> [WORK TO BE COMPLETED]: Copy out every line of the data where the word "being" is found.

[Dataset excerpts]
^^^^^^^^^^^^^^^^

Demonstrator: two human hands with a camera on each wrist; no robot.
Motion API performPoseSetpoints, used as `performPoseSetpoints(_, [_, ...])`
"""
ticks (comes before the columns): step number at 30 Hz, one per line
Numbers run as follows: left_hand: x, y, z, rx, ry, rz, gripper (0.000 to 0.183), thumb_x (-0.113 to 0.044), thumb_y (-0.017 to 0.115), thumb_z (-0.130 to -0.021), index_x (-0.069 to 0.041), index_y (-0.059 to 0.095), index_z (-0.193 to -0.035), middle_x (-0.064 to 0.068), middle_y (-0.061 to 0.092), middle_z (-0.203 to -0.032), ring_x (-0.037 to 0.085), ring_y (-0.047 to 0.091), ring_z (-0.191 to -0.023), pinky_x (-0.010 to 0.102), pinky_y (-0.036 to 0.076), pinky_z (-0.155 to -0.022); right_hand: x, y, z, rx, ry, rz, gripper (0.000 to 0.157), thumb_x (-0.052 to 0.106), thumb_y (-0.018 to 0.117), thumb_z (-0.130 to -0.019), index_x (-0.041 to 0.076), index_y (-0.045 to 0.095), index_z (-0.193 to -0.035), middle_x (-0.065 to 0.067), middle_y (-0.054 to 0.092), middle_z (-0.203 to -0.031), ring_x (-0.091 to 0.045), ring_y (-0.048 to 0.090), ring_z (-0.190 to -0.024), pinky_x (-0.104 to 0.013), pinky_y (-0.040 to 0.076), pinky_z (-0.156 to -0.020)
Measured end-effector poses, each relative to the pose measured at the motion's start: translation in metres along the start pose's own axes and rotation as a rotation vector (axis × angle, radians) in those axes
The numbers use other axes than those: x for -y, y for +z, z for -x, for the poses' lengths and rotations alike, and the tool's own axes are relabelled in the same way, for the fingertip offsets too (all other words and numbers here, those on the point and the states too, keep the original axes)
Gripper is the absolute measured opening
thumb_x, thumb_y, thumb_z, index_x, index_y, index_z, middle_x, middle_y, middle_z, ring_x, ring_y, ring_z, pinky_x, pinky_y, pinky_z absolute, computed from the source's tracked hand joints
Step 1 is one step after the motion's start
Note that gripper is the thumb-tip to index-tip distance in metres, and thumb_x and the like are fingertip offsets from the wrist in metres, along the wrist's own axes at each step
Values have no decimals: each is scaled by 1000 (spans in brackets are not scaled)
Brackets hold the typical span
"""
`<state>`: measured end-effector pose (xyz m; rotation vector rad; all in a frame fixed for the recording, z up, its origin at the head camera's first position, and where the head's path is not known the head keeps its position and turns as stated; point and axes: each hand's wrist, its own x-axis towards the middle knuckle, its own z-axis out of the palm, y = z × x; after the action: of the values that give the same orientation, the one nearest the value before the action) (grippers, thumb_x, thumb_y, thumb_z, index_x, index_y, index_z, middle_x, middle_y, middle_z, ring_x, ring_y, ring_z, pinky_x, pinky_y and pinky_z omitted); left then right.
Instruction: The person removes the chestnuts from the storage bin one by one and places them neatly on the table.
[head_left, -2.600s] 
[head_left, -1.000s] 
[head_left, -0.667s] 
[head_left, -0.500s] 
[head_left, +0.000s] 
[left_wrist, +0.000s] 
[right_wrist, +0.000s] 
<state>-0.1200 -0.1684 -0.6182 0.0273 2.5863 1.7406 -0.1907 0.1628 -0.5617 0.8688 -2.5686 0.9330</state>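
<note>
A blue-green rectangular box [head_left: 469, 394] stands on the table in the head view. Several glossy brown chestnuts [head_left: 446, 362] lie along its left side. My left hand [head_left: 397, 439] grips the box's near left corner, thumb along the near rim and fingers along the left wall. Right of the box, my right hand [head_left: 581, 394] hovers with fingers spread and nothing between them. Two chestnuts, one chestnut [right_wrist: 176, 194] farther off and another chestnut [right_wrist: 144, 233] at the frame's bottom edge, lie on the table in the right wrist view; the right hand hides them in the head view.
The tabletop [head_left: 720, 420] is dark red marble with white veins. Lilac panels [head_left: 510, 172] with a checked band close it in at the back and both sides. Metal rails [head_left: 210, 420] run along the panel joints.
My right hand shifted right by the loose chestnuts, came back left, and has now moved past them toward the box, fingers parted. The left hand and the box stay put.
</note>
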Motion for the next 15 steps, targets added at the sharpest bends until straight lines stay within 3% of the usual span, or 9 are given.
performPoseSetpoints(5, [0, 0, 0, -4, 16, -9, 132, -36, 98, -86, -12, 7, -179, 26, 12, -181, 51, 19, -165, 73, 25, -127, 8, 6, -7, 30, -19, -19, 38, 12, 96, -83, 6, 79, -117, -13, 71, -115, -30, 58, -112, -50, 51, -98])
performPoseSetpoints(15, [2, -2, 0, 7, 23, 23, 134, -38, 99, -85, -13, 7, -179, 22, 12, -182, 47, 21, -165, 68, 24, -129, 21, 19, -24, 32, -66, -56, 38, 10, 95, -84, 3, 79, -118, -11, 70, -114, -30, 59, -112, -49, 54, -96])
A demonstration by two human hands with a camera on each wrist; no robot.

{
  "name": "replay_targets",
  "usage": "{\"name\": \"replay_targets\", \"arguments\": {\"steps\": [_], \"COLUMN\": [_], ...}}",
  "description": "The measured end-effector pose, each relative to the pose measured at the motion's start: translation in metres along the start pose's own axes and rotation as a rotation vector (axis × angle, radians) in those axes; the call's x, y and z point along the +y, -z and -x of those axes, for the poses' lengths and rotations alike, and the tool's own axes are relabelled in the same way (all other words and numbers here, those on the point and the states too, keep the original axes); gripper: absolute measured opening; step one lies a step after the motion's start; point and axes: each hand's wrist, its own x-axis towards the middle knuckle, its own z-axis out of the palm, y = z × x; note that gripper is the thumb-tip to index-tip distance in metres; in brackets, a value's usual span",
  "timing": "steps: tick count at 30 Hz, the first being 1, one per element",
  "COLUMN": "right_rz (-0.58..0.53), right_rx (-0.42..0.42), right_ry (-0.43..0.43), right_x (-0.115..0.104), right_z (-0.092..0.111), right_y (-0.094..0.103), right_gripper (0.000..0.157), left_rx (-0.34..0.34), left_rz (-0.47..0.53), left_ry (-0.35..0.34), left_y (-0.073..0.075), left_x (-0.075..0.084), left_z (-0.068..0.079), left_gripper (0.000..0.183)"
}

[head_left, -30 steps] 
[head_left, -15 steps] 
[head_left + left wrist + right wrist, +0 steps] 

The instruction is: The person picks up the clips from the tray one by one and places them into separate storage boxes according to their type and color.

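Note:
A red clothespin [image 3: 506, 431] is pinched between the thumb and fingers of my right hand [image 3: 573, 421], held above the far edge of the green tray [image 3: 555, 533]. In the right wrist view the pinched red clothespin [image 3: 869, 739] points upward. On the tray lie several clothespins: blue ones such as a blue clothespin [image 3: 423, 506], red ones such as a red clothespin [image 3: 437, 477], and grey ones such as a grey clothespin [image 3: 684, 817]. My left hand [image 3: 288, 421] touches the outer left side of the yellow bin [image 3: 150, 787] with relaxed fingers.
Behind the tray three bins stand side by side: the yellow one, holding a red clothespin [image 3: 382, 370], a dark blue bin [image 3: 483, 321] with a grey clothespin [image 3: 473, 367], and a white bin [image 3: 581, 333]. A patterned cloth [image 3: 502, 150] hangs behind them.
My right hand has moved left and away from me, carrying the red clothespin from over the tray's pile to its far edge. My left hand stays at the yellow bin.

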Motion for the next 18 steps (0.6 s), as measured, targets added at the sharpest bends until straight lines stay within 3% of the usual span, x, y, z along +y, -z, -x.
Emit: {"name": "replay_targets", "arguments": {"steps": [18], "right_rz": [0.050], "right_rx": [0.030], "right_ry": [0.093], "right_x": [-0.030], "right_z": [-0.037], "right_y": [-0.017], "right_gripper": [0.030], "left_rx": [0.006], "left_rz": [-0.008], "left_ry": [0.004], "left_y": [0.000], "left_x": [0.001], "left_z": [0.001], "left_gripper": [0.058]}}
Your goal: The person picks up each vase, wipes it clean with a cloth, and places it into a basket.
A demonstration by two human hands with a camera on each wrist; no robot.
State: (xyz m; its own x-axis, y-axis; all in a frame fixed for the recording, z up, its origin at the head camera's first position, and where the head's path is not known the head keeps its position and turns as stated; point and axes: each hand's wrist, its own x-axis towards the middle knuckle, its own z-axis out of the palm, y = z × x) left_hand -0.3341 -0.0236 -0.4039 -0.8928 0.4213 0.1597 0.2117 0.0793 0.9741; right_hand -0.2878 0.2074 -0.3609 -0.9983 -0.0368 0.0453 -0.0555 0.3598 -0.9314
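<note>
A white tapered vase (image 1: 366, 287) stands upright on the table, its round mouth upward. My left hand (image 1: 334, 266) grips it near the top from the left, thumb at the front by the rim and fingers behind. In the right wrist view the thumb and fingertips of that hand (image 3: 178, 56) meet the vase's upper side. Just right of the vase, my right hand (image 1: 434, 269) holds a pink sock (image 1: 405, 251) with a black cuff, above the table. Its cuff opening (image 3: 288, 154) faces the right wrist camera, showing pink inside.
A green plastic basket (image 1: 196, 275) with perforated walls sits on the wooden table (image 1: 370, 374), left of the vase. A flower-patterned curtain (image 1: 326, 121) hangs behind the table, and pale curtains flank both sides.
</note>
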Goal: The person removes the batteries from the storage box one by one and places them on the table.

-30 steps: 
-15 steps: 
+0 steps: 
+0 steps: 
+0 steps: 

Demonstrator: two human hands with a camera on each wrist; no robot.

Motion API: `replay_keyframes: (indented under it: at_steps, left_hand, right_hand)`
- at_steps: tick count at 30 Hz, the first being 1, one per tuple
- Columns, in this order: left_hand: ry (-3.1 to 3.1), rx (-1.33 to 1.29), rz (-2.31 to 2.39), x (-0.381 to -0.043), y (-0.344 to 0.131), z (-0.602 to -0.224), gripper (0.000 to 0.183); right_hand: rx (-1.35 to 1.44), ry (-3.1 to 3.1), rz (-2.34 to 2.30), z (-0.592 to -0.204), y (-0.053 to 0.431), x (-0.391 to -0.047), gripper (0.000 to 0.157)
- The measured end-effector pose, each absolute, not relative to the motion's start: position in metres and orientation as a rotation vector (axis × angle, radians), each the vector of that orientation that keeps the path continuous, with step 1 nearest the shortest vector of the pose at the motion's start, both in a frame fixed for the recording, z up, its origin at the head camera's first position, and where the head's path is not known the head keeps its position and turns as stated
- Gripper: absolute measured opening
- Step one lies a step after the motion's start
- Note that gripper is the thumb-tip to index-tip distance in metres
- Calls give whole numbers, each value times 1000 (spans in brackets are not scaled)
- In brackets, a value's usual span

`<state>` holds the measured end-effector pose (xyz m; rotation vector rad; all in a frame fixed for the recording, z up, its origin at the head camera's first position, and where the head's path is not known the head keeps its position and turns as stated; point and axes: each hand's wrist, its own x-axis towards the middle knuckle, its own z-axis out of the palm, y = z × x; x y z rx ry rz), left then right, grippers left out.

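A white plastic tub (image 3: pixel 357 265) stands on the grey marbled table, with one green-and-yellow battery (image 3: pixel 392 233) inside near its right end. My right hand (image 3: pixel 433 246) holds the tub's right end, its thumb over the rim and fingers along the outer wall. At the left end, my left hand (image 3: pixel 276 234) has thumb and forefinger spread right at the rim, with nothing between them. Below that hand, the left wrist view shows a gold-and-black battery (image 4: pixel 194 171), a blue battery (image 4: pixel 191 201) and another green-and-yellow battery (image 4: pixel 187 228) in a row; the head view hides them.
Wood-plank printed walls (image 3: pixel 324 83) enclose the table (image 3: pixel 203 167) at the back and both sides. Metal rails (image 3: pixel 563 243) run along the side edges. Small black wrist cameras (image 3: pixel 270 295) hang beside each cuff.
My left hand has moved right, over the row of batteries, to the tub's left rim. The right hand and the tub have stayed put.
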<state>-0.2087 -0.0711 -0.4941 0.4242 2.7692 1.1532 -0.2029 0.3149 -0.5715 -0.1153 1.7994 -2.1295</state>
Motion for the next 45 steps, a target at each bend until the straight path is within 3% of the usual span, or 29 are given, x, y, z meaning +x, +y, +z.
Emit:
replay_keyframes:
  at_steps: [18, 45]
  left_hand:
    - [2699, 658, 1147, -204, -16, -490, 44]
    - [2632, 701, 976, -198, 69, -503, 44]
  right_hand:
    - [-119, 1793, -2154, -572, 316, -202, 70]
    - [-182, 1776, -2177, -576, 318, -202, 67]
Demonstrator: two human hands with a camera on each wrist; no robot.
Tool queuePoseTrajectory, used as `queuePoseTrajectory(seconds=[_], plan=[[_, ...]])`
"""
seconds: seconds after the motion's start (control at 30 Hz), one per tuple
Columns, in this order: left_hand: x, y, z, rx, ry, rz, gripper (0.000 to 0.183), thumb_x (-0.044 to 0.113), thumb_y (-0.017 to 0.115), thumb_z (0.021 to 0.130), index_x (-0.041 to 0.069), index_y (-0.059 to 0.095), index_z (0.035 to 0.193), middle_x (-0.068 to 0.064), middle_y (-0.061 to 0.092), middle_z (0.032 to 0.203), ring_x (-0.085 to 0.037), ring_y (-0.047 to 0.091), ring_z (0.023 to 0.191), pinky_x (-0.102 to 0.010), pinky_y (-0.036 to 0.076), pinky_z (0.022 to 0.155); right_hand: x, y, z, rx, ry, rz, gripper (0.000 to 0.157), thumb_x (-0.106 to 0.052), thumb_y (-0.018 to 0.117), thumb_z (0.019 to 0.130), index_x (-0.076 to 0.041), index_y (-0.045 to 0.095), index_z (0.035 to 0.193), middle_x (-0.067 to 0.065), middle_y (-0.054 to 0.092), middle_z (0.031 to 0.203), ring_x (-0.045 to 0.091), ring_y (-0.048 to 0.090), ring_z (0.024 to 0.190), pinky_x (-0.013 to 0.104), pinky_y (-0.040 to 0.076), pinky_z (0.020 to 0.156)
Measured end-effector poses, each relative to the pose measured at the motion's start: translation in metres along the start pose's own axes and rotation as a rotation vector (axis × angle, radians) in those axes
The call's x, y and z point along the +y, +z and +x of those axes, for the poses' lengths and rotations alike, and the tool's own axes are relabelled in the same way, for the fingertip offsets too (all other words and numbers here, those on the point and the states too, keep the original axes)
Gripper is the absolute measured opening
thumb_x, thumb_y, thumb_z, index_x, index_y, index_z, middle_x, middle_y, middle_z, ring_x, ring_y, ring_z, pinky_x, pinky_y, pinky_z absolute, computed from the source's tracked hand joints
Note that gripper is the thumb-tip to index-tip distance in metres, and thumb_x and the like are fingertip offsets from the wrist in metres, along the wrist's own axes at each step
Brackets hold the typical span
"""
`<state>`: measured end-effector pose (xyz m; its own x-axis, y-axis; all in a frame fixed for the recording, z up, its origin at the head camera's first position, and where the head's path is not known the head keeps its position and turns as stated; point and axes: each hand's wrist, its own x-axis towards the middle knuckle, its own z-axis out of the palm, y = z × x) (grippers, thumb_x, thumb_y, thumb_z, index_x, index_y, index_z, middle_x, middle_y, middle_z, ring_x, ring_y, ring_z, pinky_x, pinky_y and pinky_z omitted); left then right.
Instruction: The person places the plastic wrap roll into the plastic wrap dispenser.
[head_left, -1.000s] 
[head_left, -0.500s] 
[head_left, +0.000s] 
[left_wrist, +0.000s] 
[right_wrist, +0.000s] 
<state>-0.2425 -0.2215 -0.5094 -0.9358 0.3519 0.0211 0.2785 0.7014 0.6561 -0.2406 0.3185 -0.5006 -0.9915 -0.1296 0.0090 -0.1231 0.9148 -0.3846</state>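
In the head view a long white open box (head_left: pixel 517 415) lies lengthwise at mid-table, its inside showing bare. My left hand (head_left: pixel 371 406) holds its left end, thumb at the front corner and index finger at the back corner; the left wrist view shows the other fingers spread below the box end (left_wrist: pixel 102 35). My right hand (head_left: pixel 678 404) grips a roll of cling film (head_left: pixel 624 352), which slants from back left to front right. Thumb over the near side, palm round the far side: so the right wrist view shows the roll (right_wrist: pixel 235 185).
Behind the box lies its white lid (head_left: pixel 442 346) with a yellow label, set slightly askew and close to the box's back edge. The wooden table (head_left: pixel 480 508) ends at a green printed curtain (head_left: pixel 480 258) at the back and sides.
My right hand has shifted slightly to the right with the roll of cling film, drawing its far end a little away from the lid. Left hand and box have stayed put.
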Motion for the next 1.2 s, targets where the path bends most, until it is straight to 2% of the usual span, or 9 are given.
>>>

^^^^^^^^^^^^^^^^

> [RESPONSE BELOW]:
  "timing": "steps: tick count at 30 Hz, the first being 1, one per element",
- at_steps: tick count at 30 Hz, the first being 1, one per tuple

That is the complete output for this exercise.